> _Information provided_
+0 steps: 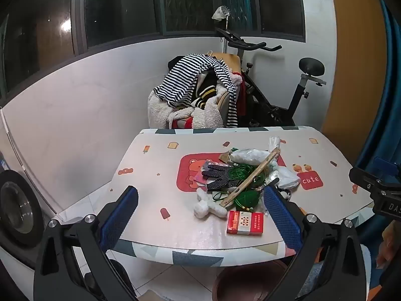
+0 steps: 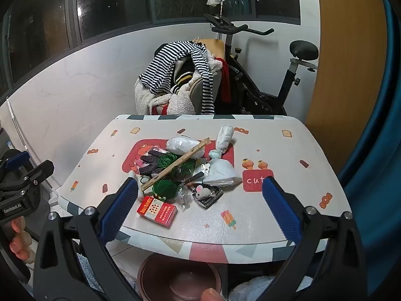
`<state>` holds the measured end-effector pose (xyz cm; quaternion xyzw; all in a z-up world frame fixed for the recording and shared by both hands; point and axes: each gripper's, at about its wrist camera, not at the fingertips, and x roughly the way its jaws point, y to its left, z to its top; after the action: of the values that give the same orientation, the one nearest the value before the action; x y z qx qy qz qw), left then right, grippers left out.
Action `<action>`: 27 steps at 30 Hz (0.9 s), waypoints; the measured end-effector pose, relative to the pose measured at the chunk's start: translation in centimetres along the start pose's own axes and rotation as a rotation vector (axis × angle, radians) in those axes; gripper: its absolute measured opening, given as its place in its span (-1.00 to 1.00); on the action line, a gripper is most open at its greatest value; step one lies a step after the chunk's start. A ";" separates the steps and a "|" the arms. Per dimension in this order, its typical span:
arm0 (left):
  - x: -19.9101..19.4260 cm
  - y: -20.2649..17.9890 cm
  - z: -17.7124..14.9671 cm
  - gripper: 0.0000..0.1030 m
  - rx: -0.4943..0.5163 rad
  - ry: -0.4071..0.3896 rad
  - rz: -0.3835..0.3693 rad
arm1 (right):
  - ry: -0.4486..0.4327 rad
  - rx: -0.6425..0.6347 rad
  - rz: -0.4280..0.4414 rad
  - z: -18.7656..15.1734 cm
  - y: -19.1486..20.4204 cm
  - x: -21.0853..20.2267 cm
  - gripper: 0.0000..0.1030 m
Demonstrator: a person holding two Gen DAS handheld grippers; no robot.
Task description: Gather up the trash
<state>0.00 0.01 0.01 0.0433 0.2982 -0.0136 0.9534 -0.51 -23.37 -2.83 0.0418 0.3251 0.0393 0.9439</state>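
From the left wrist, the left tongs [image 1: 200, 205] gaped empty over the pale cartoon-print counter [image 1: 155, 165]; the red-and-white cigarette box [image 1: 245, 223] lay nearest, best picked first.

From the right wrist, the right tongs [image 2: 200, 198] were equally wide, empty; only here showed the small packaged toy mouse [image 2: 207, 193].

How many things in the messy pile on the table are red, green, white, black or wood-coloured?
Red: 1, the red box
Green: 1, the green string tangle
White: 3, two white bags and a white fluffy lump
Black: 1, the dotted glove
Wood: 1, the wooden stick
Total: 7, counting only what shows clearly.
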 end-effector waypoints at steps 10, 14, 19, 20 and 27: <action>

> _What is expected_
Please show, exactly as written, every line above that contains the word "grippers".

> _Reply to the task_
`<state>` holds the measured end-effector pose (xyz cm; quaternion xyzw; all in a z-up world frame fixed for the recording and shared by both hands; point and axes: each gripper's, at about its wrist camera, not at the fingertips, and x roughly the way its jaws point, y to its left, z to its top; after the action: of the values that give the same orientation, the one nearest the value before the action; x y z qx qy qz qw), left then right, grippers left out.
Demonstrator: a person holding two Gen DAS handheld grippers; no robot.

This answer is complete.